Same day, Pension75 purchase made on the 24th took place. Bought 58.836 Quote for 115.03 CHF per quota = 6767.91 CHF.
This is it. It’s not a happy ending but it didn’t end up being a disaster either.
What to learn from this shitty month? A taste of a market crisis:
- When in shitty Market try to not panic-sell “because you’re smart”.
- Avoid also necessity-sell “because you need to put food on the table”.
- Focus on cash flow, stay lean, have a cash reserve. Remember that the market may stay low for longer than you’re able to stay liquid.

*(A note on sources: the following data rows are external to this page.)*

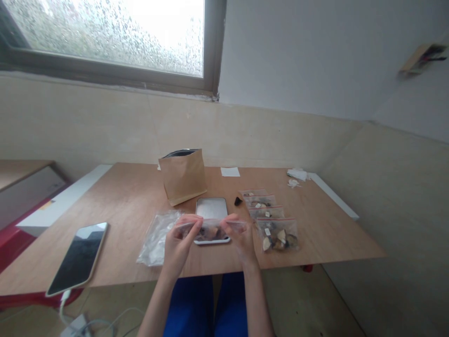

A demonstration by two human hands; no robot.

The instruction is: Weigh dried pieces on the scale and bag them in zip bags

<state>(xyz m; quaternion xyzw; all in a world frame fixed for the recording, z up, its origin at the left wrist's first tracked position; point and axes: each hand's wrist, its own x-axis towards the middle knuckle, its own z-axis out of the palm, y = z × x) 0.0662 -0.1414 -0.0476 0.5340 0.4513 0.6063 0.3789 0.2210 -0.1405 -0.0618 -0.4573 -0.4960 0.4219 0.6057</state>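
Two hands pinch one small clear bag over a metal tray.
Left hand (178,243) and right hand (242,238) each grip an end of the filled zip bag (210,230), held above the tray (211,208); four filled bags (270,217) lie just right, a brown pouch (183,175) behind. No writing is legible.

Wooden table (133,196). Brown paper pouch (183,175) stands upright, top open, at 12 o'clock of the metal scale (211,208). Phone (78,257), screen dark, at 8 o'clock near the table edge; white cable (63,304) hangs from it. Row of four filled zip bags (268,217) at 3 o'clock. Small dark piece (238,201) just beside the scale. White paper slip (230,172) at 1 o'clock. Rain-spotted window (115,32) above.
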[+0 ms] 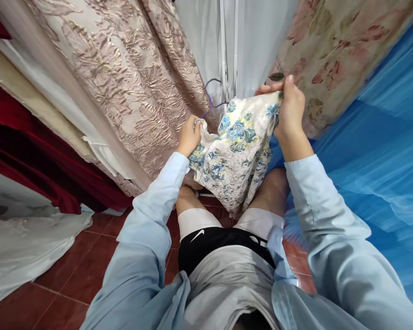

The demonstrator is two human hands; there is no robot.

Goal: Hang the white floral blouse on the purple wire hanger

“Yeah RIP, stay calm, don’t sell, don’t buy… in the previous update you said you were calm while the market sank 10%… reading this report it doesn’t seem so. Admit it, you were scared! Greed and Fear will take you!”
Haha, no, I’m fine 🙂
I dramatized it here for fun, but I was mostly tranquil. I tried to “be smart” and invest “in the deep”, but I didn’t do stupid things. My real Asset Allocation didn’t match ideal one, so I had no room to “sell to rebalance”. Someone around me sold bonds to buy more stocks and things like that. I didn’t do much. I wanted to invest my Pillar 3As anyway, so I did it. And before you scream, I’m still on the fence with VIAC. I’m ok with Pension75 from PF.
Btw, I also made some minor change to my asset allocation: increased stocks, decreased bonds. Within stocks: lowered European stocks, increased American stocks, created the “Swiss stocks” entry (Pension75 invests mainly in Swiss stocks), reduced small caps, reduced dividends.
I’ll do a major review somewhere in January I guess. It’s not healthy to review your strategy more than once a year.
In November I plan to drop 12k CHF as a Pillar 2 buy-in and invest the usual 5k that I send monthly to my IB account (at the beginning of the month, pay yourself first) in S&P500, since I’m behind my desired allocation.
Then I’ll wait for the big money coming in December/January and fully rebalance.
That’s all for part 2, next post will be about personal updates 🙂
I hope you’ve enjoyed the read!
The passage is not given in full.